The NASCAR Foundation announced its four national finalists Thursday for the second annual Betty Jane France Humanitarian Award, which honors passionate NASCAR fans who make a difference.
The winner -- who will be determined by online balloting, open now until Nov. 29 -- will be honored during the season-ending NASCAR Sprint Cup Series Awards banquet in Las Vegas on Nov. 30. The top vote-getter will receive $100,000 toward their charitable cause and a 2013 Toyota Camry Hybrid.
The four nominees, who hail from a diverse assortment of hometowns, are:
-- Ron Eby (Windham, Maine), a 52-year-old mechanic who supports Camp Sunshine children's retreat in his home state through the sale of home-cooked Mexican food and other fund-raising efforts.

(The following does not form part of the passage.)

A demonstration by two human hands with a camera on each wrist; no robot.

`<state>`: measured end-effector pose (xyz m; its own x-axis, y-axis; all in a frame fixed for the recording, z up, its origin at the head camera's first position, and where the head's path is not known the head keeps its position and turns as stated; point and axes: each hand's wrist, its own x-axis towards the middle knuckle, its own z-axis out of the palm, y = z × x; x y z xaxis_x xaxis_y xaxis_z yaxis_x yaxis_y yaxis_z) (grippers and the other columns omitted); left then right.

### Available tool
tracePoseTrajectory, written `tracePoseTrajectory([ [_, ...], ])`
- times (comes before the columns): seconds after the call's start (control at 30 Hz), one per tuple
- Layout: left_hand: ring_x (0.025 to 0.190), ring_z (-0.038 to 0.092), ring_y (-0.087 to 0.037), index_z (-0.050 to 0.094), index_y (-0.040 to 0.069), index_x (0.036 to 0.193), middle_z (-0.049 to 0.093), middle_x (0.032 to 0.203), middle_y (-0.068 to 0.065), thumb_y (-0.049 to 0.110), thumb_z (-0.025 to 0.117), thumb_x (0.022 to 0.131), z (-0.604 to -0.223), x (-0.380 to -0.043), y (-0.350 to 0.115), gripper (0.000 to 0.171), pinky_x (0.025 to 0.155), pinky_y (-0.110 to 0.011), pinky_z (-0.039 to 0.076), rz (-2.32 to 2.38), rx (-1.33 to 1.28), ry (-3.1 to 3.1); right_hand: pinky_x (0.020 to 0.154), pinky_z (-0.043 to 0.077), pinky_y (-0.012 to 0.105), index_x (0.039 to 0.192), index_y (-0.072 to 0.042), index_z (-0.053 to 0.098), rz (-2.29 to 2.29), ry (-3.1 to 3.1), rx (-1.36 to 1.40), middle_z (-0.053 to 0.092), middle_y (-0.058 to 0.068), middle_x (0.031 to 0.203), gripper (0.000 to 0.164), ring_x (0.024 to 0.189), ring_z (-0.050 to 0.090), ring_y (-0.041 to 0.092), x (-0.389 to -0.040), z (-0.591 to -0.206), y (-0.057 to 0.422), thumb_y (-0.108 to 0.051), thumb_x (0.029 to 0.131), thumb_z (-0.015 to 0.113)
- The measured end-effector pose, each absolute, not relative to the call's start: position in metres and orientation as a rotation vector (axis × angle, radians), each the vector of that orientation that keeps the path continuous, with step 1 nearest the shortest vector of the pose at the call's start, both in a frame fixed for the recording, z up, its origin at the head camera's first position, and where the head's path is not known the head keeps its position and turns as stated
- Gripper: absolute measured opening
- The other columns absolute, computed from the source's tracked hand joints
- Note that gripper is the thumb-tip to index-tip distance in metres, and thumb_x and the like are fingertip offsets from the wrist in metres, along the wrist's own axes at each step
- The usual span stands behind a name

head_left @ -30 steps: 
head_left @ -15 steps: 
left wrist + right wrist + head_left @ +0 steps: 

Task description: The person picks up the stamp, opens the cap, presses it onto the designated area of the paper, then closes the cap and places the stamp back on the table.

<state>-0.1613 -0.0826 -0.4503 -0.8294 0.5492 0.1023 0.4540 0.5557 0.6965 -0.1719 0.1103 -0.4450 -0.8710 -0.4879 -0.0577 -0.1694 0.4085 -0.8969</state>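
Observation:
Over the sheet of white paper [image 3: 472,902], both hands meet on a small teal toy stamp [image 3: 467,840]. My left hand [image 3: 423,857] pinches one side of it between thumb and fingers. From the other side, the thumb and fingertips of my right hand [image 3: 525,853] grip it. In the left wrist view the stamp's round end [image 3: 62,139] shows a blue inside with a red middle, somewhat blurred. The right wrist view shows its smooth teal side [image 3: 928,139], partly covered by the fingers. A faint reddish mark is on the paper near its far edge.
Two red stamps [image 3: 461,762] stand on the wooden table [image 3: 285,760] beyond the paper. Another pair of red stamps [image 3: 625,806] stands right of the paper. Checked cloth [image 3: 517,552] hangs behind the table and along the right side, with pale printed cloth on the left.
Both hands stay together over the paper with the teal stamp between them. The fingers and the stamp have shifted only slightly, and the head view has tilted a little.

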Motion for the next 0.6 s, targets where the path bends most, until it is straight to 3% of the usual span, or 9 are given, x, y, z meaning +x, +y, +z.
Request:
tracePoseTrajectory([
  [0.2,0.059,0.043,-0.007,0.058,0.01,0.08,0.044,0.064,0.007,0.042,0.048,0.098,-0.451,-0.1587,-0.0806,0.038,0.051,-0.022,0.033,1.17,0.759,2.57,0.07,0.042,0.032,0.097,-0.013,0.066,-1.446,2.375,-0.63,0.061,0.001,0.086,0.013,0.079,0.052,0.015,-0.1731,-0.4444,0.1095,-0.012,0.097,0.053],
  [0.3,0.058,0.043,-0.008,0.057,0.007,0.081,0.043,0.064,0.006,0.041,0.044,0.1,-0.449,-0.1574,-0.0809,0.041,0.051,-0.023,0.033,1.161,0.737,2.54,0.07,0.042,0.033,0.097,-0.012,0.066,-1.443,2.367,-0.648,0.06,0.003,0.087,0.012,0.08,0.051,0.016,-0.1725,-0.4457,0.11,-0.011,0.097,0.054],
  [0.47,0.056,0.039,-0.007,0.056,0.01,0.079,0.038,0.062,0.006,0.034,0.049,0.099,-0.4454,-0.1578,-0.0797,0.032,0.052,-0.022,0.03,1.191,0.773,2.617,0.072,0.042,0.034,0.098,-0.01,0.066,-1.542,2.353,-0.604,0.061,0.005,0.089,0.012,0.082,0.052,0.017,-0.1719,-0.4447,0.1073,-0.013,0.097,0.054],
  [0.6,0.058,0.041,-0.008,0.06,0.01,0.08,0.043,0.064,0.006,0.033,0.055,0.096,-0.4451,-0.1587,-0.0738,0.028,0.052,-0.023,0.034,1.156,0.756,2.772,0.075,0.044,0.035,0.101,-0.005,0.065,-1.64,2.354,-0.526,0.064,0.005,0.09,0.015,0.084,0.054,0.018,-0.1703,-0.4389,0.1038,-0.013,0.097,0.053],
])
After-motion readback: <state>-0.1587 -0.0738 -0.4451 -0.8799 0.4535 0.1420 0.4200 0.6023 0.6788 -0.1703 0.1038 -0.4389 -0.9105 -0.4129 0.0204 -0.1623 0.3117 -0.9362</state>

-- Michael Jackson (Duluth, Minn.), an 18-year-old youth leader with cerebral palsy who serves as a young adult community ambassador for the Starlight Children's Foundation.
-- Ali McDonough (Wilmington, Del.), a 21-year-old who founded the Andrew McDonough B+ (Be Positive) Foundation for cancer research in memory of her younger brother.
-- Lorri Shealy Unumb (Lexington, S.C.), a 44-year-old who founded the Autism Academy of South Carolina and legislated medical insurance reform that has since been adopted as law in 32 states.
Each of the four final nominees, who were selected from a nationwide search, is guaranteed $25,000 toward his or her charity. Voting will be conducted at NASCAR.com/award.
Robert Weaver of Talladega, Ala., was honored with the inaugural Betty Jane France Humanitarian Award last year for his more than 50 years of service as a volunteer with the Alabama Institute for the Deaf and Blind.